▶ _Work instructions_
Find every line below with "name" in it and give only how many there are.

▶ _Dataset records_

....

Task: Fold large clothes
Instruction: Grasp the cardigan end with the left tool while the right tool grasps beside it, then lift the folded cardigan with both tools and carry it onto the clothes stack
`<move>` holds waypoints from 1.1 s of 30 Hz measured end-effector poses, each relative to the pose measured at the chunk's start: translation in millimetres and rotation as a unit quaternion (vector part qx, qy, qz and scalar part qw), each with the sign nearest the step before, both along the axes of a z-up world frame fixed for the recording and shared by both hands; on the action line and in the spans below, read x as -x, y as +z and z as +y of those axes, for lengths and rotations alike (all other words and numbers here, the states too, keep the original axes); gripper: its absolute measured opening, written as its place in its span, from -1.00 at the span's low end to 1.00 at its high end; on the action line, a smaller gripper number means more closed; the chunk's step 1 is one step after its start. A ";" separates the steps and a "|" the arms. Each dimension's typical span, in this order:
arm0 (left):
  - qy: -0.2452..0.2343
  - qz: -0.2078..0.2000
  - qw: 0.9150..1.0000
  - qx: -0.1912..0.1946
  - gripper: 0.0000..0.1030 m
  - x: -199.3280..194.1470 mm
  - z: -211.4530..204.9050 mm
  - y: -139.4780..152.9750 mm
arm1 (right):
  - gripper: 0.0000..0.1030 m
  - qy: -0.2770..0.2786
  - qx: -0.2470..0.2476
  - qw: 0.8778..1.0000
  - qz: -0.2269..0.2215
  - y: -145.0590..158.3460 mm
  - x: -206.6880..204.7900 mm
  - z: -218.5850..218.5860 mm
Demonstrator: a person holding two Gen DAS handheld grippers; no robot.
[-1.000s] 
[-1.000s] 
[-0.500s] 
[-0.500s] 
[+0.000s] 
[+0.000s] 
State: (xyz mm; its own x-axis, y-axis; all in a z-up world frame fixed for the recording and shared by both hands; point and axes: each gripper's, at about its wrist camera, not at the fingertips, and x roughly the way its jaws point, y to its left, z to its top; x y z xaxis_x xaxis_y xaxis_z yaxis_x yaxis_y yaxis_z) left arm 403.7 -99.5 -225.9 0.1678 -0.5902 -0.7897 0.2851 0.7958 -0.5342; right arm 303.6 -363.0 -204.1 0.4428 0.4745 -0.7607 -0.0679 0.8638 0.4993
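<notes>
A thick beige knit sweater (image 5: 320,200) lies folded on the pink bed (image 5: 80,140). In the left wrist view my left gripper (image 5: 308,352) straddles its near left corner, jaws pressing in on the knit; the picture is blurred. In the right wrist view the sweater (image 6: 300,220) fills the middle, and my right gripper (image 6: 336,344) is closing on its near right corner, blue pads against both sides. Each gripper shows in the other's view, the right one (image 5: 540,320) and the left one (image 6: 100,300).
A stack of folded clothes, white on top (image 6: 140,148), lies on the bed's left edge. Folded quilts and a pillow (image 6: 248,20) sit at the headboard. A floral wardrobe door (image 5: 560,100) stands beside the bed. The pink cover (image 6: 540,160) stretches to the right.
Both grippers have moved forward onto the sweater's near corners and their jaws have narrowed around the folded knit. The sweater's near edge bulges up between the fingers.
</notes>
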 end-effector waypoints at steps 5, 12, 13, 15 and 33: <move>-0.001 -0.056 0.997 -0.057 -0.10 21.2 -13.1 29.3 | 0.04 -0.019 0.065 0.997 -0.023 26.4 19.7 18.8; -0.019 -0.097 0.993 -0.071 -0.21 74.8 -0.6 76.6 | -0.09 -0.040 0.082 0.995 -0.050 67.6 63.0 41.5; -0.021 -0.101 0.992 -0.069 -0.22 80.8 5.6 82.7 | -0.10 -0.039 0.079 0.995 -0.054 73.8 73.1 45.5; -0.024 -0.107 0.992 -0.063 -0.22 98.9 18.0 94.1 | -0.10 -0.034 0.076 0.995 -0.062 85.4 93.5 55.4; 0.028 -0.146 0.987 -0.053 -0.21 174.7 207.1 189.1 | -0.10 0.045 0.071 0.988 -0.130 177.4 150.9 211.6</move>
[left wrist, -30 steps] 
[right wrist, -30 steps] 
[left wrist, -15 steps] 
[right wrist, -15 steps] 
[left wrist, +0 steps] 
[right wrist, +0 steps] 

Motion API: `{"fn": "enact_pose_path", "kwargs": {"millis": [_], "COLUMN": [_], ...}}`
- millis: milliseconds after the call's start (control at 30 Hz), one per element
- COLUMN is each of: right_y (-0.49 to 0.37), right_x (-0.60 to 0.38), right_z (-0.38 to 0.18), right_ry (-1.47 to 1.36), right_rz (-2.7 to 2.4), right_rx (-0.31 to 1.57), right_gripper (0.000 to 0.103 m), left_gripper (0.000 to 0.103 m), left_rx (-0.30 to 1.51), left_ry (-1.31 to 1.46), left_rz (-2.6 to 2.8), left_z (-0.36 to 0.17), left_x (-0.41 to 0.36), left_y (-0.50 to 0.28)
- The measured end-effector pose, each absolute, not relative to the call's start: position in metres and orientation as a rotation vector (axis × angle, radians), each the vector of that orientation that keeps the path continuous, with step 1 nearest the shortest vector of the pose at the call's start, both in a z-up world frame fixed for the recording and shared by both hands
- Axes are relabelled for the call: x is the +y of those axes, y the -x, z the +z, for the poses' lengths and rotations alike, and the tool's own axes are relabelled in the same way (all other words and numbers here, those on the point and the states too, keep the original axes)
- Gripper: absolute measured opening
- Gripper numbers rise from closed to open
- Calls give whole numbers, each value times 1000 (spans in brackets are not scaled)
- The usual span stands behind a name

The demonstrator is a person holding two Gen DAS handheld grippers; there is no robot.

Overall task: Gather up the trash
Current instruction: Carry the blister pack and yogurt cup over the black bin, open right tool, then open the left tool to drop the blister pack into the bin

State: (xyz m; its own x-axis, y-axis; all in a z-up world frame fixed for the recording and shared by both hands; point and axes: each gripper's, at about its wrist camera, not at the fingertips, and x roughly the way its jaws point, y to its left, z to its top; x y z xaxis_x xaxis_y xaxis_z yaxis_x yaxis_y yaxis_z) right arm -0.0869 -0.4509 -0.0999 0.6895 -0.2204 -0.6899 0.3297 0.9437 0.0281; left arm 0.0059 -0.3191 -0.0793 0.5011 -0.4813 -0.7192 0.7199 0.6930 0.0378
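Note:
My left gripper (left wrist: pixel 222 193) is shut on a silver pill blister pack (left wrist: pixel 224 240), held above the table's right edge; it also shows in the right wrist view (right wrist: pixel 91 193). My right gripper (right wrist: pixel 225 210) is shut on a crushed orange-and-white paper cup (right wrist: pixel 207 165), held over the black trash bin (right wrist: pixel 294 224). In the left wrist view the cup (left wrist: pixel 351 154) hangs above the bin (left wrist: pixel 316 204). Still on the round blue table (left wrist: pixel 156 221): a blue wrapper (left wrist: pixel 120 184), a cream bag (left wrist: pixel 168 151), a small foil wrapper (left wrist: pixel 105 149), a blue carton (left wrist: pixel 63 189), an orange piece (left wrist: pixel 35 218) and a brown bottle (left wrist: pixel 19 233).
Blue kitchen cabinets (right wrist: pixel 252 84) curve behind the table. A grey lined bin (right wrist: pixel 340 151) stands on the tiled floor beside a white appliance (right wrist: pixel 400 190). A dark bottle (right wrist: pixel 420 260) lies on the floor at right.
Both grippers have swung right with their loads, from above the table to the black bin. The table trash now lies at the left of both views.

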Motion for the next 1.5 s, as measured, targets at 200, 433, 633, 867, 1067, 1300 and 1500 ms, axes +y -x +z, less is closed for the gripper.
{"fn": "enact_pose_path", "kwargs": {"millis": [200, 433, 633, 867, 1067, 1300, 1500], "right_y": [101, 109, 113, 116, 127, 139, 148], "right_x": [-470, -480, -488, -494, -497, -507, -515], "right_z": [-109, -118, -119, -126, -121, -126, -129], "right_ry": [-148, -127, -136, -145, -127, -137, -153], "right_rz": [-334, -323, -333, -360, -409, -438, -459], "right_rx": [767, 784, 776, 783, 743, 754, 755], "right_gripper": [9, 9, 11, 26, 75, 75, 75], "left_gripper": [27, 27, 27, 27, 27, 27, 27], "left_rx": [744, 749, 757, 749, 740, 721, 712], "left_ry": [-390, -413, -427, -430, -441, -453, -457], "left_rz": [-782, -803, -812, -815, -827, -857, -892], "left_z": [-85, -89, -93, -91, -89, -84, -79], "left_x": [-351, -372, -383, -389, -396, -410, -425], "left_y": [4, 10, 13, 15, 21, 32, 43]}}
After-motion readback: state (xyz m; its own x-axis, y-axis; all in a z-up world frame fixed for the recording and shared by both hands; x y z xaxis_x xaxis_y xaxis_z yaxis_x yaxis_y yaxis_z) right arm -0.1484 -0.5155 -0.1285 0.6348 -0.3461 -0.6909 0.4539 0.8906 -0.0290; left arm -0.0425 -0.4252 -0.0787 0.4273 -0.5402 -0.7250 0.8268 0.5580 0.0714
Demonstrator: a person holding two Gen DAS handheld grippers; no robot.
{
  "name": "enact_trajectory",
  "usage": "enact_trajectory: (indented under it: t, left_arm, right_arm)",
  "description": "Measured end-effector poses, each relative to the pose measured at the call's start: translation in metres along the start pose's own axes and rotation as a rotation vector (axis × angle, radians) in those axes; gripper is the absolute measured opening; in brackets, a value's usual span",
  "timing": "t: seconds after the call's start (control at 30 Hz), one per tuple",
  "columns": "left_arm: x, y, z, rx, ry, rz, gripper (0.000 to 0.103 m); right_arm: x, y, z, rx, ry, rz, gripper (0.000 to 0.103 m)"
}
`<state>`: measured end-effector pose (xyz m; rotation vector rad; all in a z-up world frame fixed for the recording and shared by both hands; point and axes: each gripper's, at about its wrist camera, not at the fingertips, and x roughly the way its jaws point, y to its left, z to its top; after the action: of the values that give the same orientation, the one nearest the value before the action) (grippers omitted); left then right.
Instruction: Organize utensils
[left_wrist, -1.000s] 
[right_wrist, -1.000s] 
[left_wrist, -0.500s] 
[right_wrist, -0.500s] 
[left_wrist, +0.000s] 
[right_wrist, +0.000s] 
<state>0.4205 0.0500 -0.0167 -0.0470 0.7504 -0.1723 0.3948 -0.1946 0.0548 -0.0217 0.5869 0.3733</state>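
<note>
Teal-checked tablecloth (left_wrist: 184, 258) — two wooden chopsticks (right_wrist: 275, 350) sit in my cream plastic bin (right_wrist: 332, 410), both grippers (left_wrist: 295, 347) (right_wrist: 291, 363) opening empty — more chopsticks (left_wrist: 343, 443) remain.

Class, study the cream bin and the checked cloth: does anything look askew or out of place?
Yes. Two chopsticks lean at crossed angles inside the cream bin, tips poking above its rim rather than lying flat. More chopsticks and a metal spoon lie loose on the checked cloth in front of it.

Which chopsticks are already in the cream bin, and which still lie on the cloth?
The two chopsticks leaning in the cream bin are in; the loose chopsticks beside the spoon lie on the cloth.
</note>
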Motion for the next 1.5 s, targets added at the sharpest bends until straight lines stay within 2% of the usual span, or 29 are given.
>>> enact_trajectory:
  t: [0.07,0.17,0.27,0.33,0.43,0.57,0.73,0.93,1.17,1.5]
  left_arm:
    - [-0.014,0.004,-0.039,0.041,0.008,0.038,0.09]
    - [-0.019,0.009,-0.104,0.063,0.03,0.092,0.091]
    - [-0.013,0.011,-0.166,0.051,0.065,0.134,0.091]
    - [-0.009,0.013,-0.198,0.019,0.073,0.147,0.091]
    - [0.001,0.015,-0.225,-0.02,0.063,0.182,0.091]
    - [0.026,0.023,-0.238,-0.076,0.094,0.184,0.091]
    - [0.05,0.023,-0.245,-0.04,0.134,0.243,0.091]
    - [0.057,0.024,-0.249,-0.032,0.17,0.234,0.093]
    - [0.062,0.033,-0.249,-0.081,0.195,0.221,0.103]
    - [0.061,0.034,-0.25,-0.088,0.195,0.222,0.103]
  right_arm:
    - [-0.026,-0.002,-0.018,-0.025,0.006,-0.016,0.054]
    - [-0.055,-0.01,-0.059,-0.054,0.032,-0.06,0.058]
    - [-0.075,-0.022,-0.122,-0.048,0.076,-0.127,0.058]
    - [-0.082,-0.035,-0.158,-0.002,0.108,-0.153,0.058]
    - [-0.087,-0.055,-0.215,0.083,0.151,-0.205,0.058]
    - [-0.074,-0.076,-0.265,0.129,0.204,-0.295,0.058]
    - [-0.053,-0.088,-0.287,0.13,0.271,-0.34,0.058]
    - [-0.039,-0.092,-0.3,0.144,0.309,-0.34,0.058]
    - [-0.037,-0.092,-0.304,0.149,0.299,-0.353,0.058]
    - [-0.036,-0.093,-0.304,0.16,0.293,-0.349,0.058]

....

▶ _Response to this task_
2